(TRY IT):
For the entries that follow, tally the lines holding the string "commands". Give the total and nothing else.
*** Block opens ***
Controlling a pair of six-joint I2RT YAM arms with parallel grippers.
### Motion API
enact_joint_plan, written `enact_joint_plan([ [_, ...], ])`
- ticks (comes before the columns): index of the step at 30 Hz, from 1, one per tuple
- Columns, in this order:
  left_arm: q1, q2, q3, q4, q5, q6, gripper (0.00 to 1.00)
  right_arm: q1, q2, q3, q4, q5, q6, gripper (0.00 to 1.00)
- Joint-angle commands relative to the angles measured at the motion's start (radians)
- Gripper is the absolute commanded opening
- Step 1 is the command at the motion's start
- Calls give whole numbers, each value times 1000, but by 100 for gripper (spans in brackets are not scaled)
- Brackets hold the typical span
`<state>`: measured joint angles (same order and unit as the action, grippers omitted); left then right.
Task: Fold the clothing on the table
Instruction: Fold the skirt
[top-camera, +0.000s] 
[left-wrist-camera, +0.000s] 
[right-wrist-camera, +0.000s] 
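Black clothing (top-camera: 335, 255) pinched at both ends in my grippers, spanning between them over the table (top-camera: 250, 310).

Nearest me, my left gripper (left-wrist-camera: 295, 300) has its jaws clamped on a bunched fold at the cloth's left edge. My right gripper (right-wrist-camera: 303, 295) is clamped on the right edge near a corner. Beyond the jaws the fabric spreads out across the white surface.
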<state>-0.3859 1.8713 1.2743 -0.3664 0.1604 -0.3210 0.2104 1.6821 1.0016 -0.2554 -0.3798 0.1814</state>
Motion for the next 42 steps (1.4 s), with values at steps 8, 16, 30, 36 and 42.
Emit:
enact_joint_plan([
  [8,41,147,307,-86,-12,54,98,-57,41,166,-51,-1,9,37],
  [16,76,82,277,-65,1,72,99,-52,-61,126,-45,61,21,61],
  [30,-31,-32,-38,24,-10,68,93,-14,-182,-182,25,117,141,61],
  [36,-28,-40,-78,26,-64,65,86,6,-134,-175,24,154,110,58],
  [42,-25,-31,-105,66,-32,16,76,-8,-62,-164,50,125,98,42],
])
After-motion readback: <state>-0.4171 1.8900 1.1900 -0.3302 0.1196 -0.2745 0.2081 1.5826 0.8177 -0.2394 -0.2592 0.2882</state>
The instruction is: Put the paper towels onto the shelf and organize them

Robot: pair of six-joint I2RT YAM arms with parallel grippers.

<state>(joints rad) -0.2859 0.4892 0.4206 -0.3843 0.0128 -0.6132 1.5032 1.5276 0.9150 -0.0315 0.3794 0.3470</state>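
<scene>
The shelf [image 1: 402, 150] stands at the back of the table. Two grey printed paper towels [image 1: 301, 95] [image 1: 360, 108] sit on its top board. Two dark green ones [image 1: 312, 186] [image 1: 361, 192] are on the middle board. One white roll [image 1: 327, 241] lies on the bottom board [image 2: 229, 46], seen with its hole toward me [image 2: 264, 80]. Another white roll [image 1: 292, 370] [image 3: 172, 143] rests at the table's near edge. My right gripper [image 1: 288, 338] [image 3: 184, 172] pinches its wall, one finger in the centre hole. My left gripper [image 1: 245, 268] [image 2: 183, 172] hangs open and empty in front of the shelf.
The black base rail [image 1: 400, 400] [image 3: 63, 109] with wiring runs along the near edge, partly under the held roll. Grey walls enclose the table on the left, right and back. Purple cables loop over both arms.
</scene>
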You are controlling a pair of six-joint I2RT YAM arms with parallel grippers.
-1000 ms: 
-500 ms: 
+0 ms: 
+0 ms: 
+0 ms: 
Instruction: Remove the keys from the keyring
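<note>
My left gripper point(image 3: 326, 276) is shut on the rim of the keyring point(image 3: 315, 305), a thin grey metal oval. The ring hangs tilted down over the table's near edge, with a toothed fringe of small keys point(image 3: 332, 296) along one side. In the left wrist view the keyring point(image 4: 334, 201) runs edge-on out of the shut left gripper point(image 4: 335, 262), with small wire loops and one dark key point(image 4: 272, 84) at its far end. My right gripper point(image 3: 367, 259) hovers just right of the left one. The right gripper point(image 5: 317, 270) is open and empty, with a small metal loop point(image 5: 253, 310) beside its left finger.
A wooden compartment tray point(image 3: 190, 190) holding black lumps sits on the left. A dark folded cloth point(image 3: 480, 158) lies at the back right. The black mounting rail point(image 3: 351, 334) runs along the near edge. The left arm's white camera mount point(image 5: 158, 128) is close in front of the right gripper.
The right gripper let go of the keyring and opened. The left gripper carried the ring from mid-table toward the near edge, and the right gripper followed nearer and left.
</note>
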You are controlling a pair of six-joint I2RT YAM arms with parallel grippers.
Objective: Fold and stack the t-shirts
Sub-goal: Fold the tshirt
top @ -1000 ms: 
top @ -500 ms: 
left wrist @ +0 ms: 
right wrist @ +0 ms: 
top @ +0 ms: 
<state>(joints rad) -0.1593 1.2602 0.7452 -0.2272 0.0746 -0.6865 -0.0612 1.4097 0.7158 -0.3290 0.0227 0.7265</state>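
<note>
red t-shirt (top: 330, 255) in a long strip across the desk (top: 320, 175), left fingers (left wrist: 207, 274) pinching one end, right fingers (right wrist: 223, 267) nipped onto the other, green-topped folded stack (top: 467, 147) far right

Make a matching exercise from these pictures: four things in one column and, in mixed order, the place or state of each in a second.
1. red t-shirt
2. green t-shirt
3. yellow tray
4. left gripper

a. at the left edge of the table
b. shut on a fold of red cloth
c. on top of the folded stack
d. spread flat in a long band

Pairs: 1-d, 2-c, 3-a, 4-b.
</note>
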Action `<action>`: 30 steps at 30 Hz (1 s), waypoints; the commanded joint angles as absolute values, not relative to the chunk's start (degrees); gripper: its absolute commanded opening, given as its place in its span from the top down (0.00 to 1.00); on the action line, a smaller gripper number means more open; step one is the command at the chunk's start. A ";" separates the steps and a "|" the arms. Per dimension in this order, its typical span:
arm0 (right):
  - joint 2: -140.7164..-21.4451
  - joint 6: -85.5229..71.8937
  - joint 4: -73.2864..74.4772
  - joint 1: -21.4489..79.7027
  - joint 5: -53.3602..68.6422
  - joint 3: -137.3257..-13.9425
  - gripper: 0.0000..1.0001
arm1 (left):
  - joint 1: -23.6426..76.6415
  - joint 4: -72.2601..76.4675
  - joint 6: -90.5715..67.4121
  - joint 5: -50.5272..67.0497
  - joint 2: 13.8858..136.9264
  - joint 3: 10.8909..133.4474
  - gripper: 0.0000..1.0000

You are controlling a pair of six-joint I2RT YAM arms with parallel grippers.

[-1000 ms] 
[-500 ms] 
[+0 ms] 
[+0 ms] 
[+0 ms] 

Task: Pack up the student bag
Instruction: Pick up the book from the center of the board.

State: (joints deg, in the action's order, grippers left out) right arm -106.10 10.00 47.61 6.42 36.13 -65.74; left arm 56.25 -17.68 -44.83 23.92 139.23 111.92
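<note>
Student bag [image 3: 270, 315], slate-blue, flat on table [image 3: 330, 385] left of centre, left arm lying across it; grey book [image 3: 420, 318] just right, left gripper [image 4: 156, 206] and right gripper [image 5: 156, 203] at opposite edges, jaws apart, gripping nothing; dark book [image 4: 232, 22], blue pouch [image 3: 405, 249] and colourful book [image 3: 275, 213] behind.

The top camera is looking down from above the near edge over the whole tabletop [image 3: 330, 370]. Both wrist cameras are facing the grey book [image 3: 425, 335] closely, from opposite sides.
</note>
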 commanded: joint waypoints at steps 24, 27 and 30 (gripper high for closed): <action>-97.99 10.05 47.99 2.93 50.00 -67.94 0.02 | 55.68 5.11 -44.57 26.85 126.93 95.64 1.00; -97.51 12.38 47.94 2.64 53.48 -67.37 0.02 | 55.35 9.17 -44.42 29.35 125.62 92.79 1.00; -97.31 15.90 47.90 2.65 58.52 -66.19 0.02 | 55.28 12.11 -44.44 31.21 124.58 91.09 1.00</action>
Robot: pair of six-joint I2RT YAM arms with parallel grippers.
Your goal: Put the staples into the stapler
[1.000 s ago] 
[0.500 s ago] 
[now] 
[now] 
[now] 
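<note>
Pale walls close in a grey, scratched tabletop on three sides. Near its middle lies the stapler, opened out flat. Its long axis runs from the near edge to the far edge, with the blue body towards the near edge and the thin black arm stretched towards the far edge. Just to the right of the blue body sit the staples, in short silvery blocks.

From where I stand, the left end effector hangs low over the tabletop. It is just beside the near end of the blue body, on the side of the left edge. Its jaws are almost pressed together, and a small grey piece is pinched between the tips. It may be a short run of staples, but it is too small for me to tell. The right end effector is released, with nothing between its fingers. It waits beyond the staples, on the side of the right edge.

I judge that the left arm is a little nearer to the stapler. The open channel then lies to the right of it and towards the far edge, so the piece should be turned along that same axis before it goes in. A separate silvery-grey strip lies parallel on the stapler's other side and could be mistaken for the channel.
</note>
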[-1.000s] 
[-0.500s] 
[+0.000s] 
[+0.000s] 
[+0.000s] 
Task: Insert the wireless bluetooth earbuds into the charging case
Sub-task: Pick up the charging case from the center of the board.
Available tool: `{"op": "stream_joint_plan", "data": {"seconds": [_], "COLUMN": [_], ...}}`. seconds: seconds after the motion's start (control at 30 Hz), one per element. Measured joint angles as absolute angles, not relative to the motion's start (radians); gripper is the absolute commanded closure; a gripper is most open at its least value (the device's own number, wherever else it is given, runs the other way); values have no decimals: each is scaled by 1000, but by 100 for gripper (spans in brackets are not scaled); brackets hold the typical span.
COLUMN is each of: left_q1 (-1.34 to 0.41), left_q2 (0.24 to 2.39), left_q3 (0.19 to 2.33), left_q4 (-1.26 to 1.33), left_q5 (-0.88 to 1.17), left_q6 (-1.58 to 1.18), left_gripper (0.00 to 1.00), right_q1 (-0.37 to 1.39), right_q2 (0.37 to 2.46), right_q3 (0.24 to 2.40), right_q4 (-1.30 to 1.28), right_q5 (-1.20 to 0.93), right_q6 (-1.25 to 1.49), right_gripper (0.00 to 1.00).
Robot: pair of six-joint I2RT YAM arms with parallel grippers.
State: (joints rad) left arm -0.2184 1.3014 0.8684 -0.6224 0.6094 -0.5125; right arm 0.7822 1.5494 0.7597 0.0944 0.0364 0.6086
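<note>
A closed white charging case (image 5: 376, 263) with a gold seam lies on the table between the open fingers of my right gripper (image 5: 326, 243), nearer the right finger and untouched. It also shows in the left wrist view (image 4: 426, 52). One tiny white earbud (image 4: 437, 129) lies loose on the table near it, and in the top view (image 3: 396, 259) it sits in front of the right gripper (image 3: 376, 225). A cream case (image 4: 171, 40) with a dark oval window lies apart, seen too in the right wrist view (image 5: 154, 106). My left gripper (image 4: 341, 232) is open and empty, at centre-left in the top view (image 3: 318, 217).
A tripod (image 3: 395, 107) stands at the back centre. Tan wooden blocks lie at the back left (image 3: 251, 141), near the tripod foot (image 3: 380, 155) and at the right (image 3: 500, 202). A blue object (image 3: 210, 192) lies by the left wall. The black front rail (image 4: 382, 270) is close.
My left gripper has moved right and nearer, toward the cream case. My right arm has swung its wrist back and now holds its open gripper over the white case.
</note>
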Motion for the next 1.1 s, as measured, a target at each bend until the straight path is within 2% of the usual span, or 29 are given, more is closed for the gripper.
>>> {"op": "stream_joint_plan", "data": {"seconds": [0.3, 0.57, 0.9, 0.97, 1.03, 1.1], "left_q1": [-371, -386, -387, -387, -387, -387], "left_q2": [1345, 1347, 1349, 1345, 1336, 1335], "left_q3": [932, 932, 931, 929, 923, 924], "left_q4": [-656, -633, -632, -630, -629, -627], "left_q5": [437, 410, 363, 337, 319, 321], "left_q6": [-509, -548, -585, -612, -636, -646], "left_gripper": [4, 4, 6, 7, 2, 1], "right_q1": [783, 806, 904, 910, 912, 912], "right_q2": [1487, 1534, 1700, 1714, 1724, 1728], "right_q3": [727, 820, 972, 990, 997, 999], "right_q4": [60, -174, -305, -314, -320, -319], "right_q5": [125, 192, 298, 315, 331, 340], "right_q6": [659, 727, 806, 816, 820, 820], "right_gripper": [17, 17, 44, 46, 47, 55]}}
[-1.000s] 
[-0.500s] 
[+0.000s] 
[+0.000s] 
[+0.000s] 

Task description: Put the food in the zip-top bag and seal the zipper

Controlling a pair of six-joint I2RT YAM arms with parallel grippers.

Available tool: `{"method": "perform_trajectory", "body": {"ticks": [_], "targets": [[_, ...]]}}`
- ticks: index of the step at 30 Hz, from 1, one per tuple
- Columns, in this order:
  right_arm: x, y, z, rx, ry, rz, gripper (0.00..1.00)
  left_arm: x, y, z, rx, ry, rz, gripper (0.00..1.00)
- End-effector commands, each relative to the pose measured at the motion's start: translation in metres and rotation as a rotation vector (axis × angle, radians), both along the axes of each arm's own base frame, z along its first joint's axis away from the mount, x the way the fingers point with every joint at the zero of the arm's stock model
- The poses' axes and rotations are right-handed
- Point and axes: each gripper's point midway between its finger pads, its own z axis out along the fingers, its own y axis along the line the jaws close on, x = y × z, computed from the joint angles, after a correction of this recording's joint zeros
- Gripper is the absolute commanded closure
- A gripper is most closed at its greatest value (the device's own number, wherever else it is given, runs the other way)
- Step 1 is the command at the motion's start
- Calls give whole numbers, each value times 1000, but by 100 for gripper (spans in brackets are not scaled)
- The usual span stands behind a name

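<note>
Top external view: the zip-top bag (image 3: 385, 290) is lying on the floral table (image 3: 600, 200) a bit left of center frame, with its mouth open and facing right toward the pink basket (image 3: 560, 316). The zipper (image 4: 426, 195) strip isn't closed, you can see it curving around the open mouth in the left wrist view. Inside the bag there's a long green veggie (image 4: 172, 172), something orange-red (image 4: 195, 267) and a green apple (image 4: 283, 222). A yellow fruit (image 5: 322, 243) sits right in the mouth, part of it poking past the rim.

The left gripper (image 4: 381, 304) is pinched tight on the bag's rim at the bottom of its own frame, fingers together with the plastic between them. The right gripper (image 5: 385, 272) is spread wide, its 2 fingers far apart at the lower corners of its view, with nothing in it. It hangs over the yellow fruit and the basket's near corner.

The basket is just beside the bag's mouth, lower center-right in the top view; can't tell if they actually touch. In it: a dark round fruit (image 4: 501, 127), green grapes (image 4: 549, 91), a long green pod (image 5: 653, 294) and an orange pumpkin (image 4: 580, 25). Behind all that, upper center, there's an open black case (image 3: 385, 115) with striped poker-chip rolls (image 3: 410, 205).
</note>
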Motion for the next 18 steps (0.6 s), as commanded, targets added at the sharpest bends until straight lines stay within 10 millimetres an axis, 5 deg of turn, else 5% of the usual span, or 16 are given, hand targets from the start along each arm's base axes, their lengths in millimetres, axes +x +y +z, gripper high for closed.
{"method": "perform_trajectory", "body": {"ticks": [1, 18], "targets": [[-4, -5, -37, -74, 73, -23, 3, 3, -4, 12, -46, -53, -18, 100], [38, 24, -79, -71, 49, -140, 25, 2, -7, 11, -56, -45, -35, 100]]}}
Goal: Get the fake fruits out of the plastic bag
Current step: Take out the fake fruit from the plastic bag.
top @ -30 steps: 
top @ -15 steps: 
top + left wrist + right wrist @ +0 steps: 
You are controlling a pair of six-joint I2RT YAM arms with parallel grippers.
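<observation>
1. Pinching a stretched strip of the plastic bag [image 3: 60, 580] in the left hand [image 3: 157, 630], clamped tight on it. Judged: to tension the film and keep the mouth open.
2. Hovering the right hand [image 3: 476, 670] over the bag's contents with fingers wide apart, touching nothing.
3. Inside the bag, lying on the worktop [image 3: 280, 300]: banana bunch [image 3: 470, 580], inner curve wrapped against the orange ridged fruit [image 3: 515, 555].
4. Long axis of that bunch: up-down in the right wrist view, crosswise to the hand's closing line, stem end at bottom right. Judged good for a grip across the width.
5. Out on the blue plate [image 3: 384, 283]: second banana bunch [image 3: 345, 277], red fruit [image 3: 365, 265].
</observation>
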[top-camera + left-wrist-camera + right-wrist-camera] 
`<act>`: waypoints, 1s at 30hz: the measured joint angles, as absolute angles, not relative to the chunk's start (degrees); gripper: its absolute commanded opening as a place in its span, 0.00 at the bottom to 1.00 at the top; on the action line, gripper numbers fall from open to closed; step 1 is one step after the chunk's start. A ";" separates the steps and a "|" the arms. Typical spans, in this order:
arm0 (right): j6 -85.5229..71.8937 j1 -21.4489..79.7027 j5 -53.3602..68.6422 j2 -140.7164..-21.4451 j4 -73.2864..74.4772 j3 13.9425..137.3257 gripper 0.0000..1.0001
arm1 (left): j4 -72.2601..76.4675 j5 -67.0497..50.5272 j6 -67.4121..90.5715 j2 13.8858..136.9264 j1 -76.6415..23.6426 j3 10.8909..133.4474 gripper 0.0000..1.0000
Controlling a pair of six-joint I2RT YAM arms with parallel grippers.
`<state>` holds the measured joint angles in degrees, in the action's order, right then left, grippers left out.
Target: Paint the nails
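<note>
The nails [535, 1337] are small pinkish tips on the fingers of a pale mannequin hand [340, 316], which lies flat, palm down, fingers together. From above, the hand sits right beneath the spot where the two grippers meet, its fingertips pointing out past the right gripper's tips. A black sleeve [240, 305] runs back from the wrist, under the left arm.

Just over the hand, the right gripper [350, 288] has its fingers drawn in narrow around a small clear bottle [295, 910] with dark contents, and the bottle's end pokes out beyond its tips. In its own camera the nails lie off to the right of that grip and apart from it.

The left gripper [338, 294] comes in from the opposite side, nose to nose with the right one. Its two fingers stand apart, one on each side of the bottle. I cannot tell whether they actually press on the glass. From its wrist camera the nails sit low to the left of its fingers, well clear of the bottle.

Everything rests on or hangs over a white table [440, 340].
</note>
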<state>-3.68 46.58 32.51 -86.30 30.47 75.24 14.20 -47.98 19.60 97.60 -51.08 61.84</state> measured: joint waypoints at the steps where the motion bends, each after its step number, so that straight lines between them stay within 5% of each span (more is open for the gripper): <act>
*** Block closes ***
(SOLUTION TO THE PROBLEM):
2